TASK OBJECTIVE:
For this exercise, retype all the data exactly and exclude every image.

[GIVEN MATERIAL]

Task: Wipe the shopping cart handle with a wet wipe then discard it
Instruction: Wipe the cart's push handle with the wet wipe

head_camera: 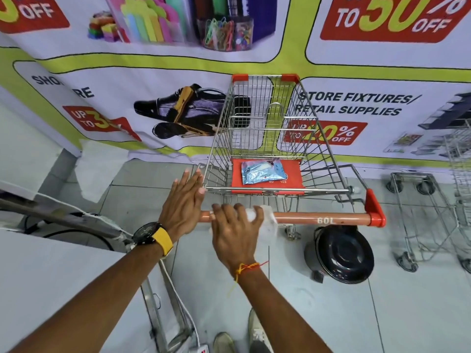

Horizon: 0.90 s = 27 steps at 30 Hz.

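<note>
- So the right hand (235, 229) sits mid-frame, fingers curled over the cart handle (318, 218) and pressing a wet wipe (267, 220) against it. The white sheet bunches out past the fingertips and hangs a bit below the bar.
- Left hand (182, 200) is just beside it to the left, flat with fingers pressed together, holding nothing. It rests at the cart frame's corner, and the handle's left end is hidden beneath it.
- My guess on the wipe: soft, limp, damp, basically weightless. It'll fold and slip, so keep it wrapped round the bar under the palm rather than pinched at an edge.
- Handle looks like stiff, smooth orange plastic, so the wipe should slide easily. Most of the bar stretches right of the hand, toward the red end cap.
- Wipes pack (263, 171) lies on the red seat flap, above the hands.
- Black bin (341, 253) stands on the floor below the handle, lower right, presumably for the discard.
</note>
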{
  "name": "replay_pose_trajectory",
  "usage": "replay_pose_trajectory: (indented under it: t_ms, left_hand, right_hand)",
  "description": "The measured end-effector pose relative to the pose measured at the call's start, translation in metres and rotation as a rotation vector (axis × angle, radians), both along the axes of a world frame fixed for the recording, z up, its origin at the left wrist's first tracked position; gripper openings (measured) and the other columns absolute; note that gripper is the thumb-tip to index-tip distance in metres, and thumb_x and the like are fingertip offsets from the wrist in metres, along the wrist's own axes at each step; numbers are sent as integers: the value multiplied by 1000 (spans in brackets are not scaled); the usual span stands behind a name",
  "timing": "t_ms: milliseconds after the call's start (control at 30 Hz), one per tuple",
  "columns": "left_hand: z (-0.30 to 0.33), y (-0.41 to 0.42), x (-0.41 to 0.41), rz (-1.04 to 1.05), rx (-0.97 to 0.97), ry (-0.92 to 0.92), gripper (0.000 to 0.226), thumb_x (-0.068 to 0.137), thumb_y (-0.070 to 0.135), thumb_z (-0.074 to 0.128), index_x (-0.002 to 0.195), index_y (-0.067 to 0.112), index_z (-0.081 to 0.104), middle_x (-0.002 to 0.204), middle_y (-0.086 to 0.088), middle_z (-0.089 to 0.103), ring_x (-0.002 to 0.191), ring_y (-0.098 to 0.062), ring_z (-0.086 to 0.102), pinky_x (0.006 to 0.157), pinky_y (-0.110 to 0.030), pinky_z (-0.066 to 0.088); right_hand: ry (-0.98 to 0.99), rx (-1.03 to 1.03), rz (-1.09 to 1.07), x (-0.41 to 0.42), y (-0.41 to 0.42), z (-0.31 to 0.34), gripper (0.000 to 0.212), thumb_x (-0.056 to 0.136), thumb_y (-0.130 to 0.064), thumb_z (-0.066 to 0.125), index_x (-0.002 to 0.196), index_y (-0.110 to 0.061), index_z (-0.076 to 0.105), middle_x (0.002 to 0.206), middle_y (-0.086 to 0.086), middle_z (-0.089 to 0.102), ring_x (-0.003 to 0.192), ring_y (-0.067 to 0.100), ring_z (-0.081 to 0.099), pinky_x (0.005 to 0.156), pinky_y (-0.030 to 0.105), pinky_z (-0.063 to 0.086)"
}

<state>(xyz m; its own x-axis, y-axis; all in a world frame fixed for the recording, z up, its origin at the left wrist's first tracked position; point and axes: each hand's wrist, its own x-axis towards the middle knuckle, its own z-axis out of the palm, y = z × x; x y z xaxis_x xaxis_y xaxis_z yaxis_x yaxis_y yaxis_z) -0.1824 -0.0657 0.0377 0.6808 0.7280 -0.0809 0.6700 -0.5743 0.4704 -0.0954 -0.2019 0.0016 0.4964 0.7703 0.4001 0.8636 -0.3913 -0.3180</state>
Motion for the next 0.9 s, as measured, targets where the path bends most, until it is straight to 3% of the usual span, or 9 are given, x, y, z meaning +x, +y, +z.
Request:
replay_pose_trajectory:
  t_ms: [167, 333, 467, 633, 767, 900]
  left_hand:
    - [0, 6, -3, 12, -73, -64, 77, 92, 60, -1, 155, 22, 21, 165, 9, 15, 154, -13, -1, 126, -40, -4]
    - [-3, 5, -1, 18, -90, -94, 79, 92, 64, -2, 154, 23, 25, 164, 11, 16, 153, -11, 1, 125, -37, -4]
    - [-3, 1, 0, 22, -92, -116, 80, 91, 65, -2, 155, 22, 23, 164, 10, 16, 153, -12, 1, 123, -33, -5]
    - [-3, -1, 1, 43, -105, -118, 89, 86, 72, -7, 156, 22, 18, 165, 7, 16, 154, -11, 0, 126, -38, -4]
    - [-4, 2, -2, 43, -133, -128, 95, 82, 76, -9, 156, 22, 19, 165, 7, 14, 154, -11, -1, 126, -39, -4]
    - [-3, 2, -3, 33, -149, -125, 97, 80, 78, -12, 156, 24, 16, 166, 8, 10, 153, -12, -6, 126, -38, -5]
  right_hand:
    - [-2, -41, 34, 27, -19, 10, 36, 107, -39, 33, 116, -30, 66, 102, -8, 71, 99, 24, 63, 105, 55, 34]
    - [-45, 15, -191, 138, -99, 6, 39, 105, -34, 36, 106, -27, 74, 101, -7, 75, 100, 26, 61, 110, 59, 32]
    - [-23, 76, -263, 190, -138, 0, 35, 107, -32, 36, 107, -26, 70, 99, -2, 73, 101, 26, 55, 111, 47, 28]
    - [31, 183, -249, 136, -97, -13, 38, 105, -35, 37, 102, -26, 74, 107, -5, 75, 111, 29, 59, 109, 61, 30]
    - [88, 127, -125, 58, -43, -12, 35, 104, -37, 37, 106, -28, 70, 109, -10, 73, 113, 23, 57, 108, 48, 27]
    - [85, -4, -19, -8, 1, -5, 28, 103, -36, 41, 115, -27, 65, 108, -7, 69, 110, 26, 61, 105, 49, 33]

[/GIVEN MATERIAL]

PROBLEM SOLUTION:
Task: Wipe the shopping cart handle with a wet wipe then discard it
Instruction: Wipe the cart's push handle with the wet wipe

head_camera: 

Horizon: 0.90 s = 27 steps at 30 Hz.

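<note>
- So the right hand (235, 229) sits mid-frame, fingers curled over the cart handle (318, 218) and pressing a wet wipe (267, 220) against it. The white sheet bunches out past the fingertips and hangs a bit below the bar.
- Left hand (182, 200) is just beside it to the left, flat with fingers pressed together, holding nothing. It rests at the cart frame's corner, and the handle's left end is hidden beneath it.
- My guess on the wipe: soft, limp, damp, basically weightless. It'll fold and slip, so keep it wrapped round the bar under the palm rather than pinched at an edge.
- Handle looks like stiff, smooth orange plastic, so the wipe should slide easily. Most of the bar stretches right of the hand, toward the red end cap.
- Wipes pack (263, 171) lies on the red seat flap, above the hands.
- Black bin (341, 253) stands on the floor below the handle, lower right, presumably for the discard.
</note>
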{
  "name": "replay_pose_trajectory",
  "usage": "replay_pose_trajectory: (indented under it: t_ms, left_hand, right_hand)",
  "description": "The measured end-effector pose relative to the pose measured at the call's start, translation in metres and rotation as a rotation vector (axis × angle, radians), both along the axes of a world frame fixed for the recording, z up, its origin at the left wrist's first tracked position; gripper openings (measured) and the other columns absolute; note that gripper is the thumb-tip to index-tip distance in metres, and thumb_x and the like are fingertip offsets from the wrist in metres, along the wrist's own axes at each step; numbers are sent as integers: the value multiplied by 1000 (spans in brackets are not scaled); the usual span stands behind a name",
  "timing": "t_ms: milliseconds after the call's start (control at 30 Hz), one per tuple",
  "columns": "left_hand: z (-0.30 to 0.33), y (-0.41 to 0.42), x (-0.41 to 0.41), rz (-1.04 to 1.05), rx (-0.97 to 0.97), ry (-0.92 to 0.92), gripper (0.000 to 0.226), thumb_x (-0.068 to 0.137), thumb_y (-0.070 to 0.135), thumb_z (-0.074 to 0.128), index_x (-0.002 to 0.195), index_y (-0.067 to 0.112), index_z (-0.081 to 0.104), middle_x (-0.002 to 0.204), middle_y (-0.086 to 0.088), middle_z (-0.089 to 0.103), ring_x (-0.002 to 0.191), ring_y (-0.098 to 0.062), ring_z (-0.086 to 0.102), pinky_x (0.006 to 0.157), pinky_y (-0.110 to 0.030), pinky_z (-0.066 to 0.088); right_hand: ry (-0.98 to 0.99), rx (-1.03 to 1.03), rz (-1.09 to 1.07), x (-0.41 to 0.42), y (-0.41 to 0.42), z (-0.31 to 0.34), gripper (0.000 to 0.212), thumb_x (-0.056 to 0.136), thumb_y (-0.130 to 0.064), thumb_z (-0.066 to 0.125), index_x (-0.002 to 0.196), index_y (-0.110 to 0.061), index_z (-0.076 to 0.105), middle_x (0.002 to 0.206), middle_y (-0.086 to 0.086), middle_z (-0.089 to 0.102), ring_x (-0.003 to 0.192), ring_y (-0.067 to 0.100), ring_z (-0.081 to 0.099), pinky_x (0.005 to 0.156), pinky_y (-0.030 to 0.105), pinky_z (-0.063 to 0.086)"
}

<state>(xyz m; its own x-axis, y-axis; all in a world frame fixed for the recording, z up, its origin at the left wrist's first tracked position; point and axes: each hand's wrist, its own x-axis towards the middle knuckle, its own z-axis out of the palm, y = z × x; x y z xaxis_x xaxis_y xaxis_z yaxis_x yaxis_y yaxis_z) -0.1824 -0.0657 0.0377 0.6808 0.7280 -0.0809 0.6700 -0.5743 0.4704 -0.0954 -0.2019 0.0016 0.4964 0.7703 0.4001 0.8636 -0.3913 -0.3180</state>
Motion for the next 0.9 s, as measured, targets where the path bends most, until it is straight to 3% of the usual span, or 9 are given, x, y, z meaning +x, +y, +z.
Request:
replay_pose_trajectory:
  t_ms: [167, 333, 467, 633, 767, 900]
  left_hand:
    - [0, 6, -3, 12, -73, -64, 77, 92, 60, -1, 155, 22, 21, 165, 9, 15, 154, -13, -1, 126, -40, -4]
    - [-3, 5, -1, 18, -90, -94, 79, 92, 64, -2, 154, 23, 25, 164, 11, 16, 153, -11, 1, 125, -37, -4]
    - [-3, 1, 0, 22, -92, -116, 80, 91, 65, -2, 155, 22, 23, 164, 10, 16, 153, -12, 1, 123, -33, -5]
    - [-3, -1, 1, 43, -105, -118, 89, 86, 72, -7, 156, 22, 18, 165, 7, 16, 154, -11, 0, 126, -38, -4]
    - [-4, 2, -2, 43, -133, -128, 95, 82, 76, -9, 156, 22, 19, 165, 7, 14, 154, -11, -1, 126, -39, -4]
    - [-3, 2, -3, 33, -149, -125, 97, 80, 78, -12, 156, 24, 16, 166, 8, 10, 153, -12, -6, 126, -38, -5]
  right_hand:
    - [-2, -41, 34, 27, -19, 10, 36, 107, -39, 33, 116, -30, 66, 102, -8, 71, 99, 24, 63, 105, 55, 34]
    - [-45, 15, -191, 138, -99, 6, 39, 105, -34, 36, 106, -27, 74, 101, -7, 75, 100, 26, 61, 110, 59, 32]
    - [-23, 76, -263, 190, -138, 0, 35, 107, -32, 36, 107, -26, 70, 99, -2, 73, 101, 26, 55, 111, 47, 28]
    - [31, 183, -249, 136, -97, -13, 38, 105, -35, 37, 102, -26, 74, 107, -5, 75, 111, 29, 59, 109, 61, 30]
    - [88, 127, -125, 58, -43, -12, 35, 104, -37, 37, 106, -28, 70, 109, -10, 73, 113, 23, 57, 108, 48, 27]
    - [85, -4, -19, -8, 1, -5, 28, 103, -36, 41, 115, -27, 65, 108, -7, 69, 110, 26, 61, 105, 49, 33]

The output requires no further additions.